Dans un monde où l’intestin est de plus en plus considéré comme notre « deuxième cerveau », les probiotiques occupent une place centrale dans les discussions autour de la santé. Mais que se cache-t-il réellement derrière ce terme scientifique devenu tendance ? Nous avons interrogé la Dre. Nathalie Jacquelin-Ravel, spécialiste en Nutrition Clinique et Métabolique, afin de décrypter le rôle de ces « bonnes bactéries » et d’explorer leurs bénéfices réels pour notre organisme. | Adeline Beijns
Dre Jacquelin-Ravel, pouvez-vous nous expliquer simplement ce que sont les probiotiques et comment ils interagissent avec notre intestin ?
Les probiotiques sont des micro-organismes vivants qui, lorsqu’ils sont ingérés en quantité suffisante, exercent des effets positifs sur la santé, au-delà des effets nutritionnels traditionnels. Ils agissent principalement par des mécanismes complexes tels que la modulation immunitaire, l’amélioration de la digestion, et la compétition directe avec les pathogènes. Ils créent un environnement hostile aux agents pathogènes, notamment en produisant des substances inhibitrices. De plus, ils stimulent la production de mucus protecteur et renforcent la barrière intestinale, tout en empêchant les pathogènes de s’adhérer aux parois intestinales.

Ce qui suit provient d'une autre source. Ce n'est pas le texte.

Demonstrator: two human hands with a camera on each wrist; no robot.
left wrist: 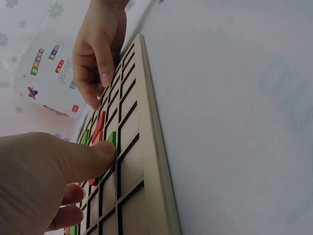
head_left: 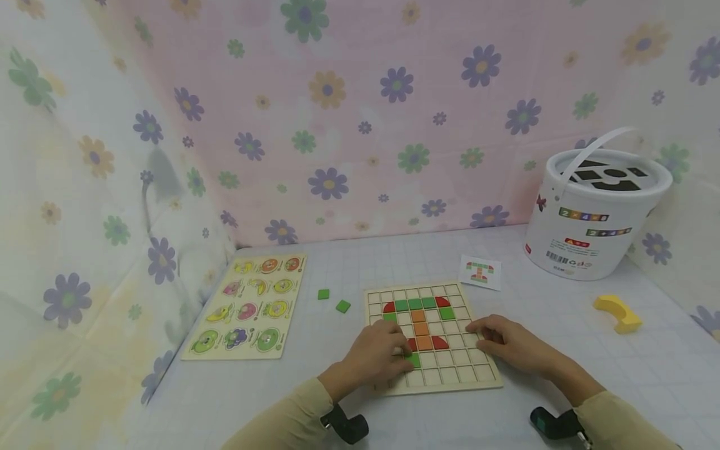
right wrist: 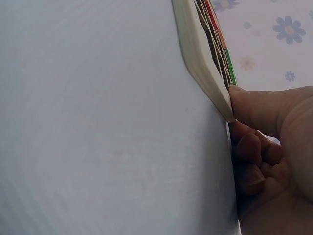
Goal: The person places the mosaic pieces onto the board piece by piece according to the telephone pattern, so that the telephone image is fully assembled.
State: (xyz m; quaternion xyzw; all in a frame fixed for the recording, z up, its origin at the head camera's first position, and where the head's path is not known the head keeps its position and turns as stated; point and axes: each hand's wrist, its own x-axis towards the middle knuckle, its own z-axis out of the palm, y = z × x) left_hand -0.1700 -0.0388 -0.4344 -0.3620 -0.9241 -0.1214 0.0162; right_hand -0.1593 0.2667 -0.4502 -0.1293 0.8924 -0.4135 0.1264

Quels bénéfices concrets peut-on attendre d’une supplémentation en probiotiques ?
Les produits probiotiques, disponibles sous diverses formes allant des aliments aux médicaments, connaissent actuellement un succès important. Leur rôle est étroitement lié aux microbes naturellement présents dans notre intestin. Cette interaction entre probiotiques et microbiote intestinal pourrait représenter un élément essentiel pour influencer positivement la santé humaine.
Dans quelles situations recommandez-vous spécifiquement l’utilisation de probiotiques ?
La plupart des probiotiques actuellement utilisés proviennent d’aliments fermentés ou du microbiote intestinal humain sain, principalement les lactobacilles et Bifidobacterium. Ils sont généralement destinés à une population en bonne santé, mais chez les personnes immunodéprimées ou gravement malades, leur utilisation doit être limitée aux souches spécifiques validées scientifiquement. Actuellement, seules quelques indications sont reconnues, notamment la diarrhée aiguë chez l’enfant, la prévention de la diarrhée liée aux antibiotiques, la pouchite, la colite ulcéreuse, ainsi que certains troubles digestifs comme le syndrome de l’intestin irritable et l’intolérance au lactose. Des résultats encourageants émergent aussi concernant le syndrome métabolique, certaines infections pulmonaires, ainsi que des maladies neurologiques et psychiatriques. Toutefois, ces applications nécessitent une meilleure sélection des souches et une compréhension approfondie de leurs mécanismes d’action.
Peut-on compter uniquement sur notre alimentation pour bénéficier suffisamment de probiotiques ou est-il nécessaire de recourir à des compléments alimentaires ?
Les données épidémiologiques permettent d’affirmer le rôle de la nutrition dans le maintien de l’état de santé. Les mécanismes impliqués dans de nombreuses pathologies sont en partie modulés par des facteurs nutritionnels. Le microbiote est un acteur important dans ces mécanismes. Il est lui-même fortement influencé par l’alimentation. Un modèle d’inspiration méditerranéenne est considéré comme le plus favorable.
Est-il préférable d’utiliser des probiotiques ponctuellement ou d’en prendre de manière régulière sur le long terme ?
La meilleure façon de moduler favorablement notre microbiote passe par l’alimentation, l’activité physique, le sommeil et la gestion du stress et de l’environnement. Par ailleurs, il est essentiel de rappeler que les probiotiques sont un médicament qu’il ne faut pas utiliser en automédication. Par conséquent, il y a des indications et donc des posologies spécifiques en fonction de chaque pathologie qu’il convient de respecter conformément à la prescription faite par le médecin.